What came first? The bridal shower, the destination private ceremony, or the reception?

My fiance and I are planning a small, private ceremony this January which will only include the 2 of us, and both sets of parents. Then, we want to have a big celebration reception back home in late May (once our grad school semesters are over). It is now nearly September and I have 3 people who want to collectively throw me a bridal shower. Must it take place before the destination wedding ceremony, or could it be held inbetween the destination wedding and the reception? Any advice from wedding etiquette experts would be greatly appreciated.

7 Comments so far

  1. Mrs. P to be on December 7th, 2009

    Bridal showers come before the marriage ceremony.
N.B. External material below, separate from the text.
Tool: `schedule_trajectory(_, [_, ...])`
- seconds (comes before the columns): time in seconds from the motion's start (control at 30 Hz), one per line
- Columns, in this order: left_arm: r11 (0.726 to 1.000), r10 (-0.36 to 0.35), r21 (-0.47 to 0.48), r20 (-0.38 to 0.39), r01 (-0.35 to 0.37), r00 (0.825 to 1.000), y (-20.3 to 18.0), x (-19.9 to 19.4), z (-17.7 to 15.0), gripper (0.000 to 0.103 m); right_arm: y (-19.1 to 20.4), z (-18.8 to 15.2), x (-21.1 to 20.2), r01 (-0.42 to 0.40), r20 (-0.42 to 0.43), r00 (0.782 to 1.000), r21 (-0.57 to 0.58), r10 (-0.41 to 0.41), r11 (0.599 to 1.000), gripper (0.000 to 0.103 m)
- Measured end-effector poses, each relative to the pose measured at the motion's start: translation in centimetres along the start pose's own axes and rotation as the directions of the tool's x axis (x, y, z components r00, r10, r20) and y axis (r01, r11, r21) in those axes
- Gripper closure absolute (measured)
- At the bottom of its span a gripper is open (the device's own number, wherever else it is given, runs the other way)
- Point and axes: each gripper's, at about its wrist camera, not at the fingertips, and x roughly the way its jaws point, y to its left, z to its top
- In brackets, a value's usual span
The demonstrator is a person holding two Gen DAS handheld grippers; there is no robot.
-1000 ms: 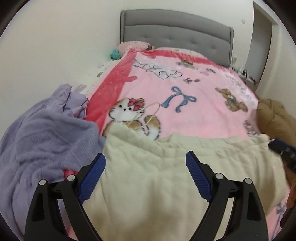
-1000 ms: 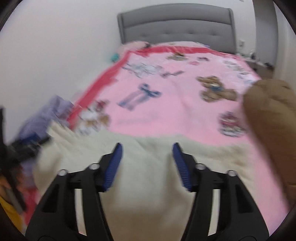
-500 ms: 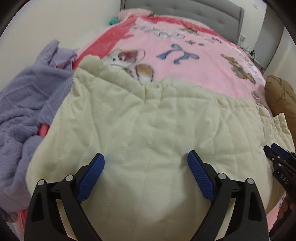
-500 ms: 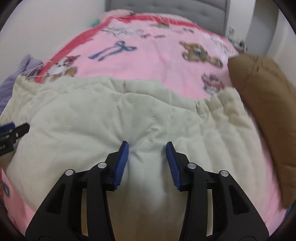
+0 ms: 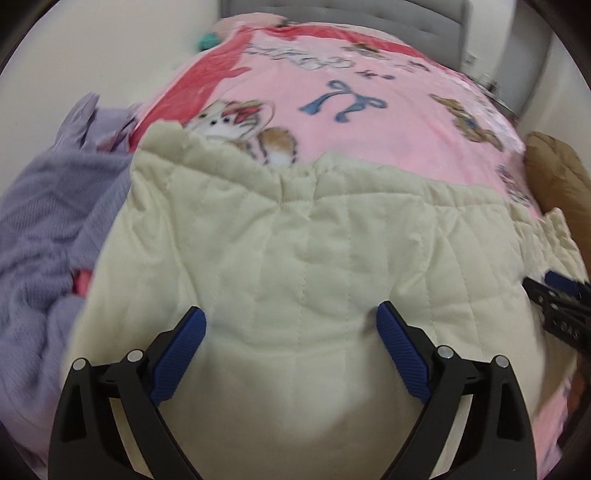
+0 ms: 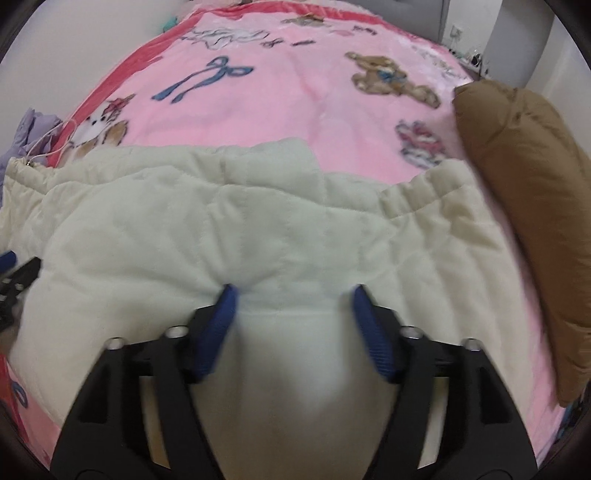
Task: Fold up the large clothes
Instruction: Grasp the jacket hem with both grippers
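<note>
A cream quilted garment (image 5: 295,251) lies spread across the near end of the bed; it also fills the lower half of the right wrist view (image 6: 258,229). My left gripper (image 5: 291,317) is open, its blue pads wide apart just over the garment's near part. My right gripper (image 6: 293,295) is open, pads down on the cream fabric, holding nothing. The right gripper's tip shows at the right edge of the left wrist view (image 5: 557,295); the left one's tip shows at the left edge of the right wrist view (image 6: 18,269).
A pink cartoon blanket (image 5: 369,122) covers the bed (image 6: 295,81). A purple knit garment (image 5: 40,221) is heaped at the left. A brown padded garment (image 6: 524,177) lies at the right. A grey headboard (image 5: 424,18) and white walls stand behind.
Both grippers tilted down and came close over the cream garment. The right gripper's jaws narrowed half a second ago and have widened again. The left jaws stayed wide.
</note>
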Motion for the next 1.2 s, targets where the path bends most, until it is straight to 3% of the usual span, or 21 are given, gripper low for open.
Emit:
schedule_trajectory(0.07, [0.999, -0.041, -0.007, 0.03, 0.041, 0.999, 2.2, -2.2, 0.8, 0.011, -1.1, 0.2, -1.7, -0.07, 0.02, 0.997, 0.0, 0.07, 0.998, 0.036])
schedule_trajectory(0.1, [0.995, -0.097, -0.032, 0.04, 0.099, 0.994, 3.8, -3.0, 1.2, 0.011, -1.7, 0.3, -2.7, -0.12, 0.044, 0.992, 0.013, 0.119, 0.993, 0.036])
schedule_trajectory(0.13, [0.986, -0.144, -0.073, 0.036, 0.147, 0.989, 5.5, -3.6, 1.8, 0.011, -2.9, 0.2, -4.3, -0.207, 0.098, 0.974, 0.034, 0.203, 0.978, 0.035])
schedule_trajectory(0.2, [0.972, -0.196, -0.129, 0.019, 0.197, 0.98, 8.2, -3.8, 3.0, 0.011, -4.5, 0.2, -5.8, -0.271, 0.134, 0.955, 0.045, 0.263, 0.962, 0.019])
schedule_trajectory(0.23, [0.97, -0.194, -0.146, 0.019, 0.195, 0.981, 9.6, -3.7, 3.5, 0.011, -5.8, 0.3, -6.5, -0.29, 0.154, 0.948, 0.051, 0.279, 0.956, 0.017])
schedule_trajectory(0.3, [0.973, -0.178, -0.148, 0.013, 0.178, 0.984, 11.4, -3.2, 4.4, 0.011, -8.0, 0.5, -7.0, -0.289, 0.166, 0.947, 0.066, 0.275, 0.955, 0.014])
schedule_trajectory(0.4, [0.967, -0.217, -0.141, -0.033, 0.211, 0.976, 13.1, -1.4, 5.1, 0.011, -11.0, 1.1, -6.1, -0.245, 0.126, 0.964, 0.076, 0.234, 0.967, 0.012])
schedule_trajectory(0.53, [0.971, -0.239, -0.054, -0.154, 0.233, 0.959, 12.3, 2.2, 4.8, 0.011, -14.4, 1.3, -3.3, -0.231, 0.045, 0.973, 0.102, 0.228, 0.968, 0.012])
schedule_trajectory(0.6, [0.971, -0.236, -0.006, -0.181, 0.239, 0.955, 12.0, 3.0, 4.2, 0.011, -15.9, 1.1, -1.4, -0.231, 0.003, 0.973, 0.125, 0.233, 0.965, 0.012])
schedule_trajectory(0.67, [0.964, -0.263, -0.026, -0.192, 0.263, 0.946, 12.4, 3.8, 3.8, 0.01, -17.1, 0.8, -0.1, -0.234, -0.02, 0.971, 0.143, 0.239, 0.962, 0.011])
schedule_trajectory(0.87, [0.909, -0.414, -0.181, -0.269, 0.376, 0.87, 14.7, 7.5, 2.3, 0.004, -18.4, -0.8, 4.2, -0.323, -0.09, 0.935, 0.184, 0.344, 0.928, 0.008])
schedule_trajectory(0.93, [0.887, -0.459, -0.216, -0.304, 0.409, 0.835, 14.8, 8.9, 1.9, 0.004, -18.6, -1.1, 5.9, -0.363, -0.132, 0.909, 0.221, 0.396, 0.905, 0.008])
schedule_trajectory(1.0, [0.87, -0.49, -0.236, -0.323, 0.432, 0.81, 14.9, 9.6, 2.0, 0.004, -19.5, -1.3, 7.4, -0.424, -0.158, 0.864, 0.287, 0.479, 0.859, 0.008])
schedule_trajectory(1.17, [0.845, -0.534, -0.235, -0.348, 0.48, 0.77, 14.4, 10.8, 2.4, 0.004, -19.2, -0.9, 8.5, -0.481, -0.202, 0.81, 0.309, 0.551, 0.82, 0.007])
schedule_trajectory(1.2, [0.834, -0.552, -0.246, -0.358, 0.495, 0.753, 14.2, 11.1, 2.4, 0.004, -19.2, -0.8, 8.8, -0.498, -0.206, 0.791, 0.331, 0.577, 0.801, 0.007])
  2. *Miss_Autumn* on December 7th, 2009

    The shower comes first. Although if you are having a destination wedding, some people won’t give you a shower. Then comes the destination wedding. By going that route, you forgo any reception at a later date since it is rude to invite people to a reception where they are not allowed to attend the ceremony.

  3. happy_in_love on December 7th, 2009

    The bridal shower, then the ceremony, then the reception.

  4. blue_skies_ahead_88 on December 7th, 2009

    Typically, bridal showers happen before the wedding. Let the 3 people throw you bridal showers, more presents for you, lol!

    Then you have the destination wedding.

    Then you come back to your hometown, or city where you are holding your reception, and have the reception there. For the reception, you could have a slide show from your wedding for everyone to see, and you both dress nice, but not in formal wedding clothes. The groom could wear black pants, and a dress shirt and tie, and you could wear a white cocktail dress. You guys can still have a first dance, and cutting the cake, throwing the boquet and the garter toss. And for speeches, maybe just have a welcoming to the family from your husbands side and your side. Have a supper, then a dance, and party! You don’t want it to be too formal as many people feel if you choose to have a private wedding the reception is greedy. Maybe include on the invitation no gifts. The invitation could read :

    “We’re getting ready to depart
    on a romantic trip which is only the start
    Jane Smith
    and
    John Doe
    will be married on
    June 28, 2008
    Ocho Rios, Jamaica

    Please join us for a reception
    when we return
    Saturday, August 16 2008
    The Marriot Marquis
    Times Square, New York

    Supper at 6:00
    Dance to follow
    No gifts please”

    Then after supper and before the dance you can have welcoming speeches, then the first dance, then half way through the dance have the bouquet/garter toss, and cutting of the cake.
    Congrats!

  5. Messykatt on December 7th, 2009

    The shower comes before the wedding, but it’s also true that you can’t throw a “reception” several months later (at least in terms of a typical wedding reception). The point of any wedding reception is to thank your guests for coming to your wedding and participating in your happy event, and etiquette is very clear on this.

    Obviously, you can still throw a party in May, but it can’t be connected to your wedding in any way, nor should wedding be mentioned on the invite.

  6. Jacilynda on December 7th, 2009

    First of all it is not rude to invite people to a reception if they are not invited to a ceremony! Lots of people get eloped or have a very small private ceremony and a large reception later.

    Destination weddings also have entirely different etiquette.

    I had a mexico wedding. I had a shower, then our private familiy wedding, and then we’re having an “At Home Reception” as they are called.

    Check out this site for questions regarding destination weddings and you’ll find all the answers and know you are not alone!
    http://bestdestinationwedding.com/forum/index.php?referrerid=5860

  7. Whitley on December 7th, 2009

    It depends upon the need of occurrence. I feel it should be in such order -

    1. The Reception
    2. Bridal Shower
    3. Destination Private Ceremony

    Though the order can be shuffled accordingly dependent upon the need and the order of importance a person might give.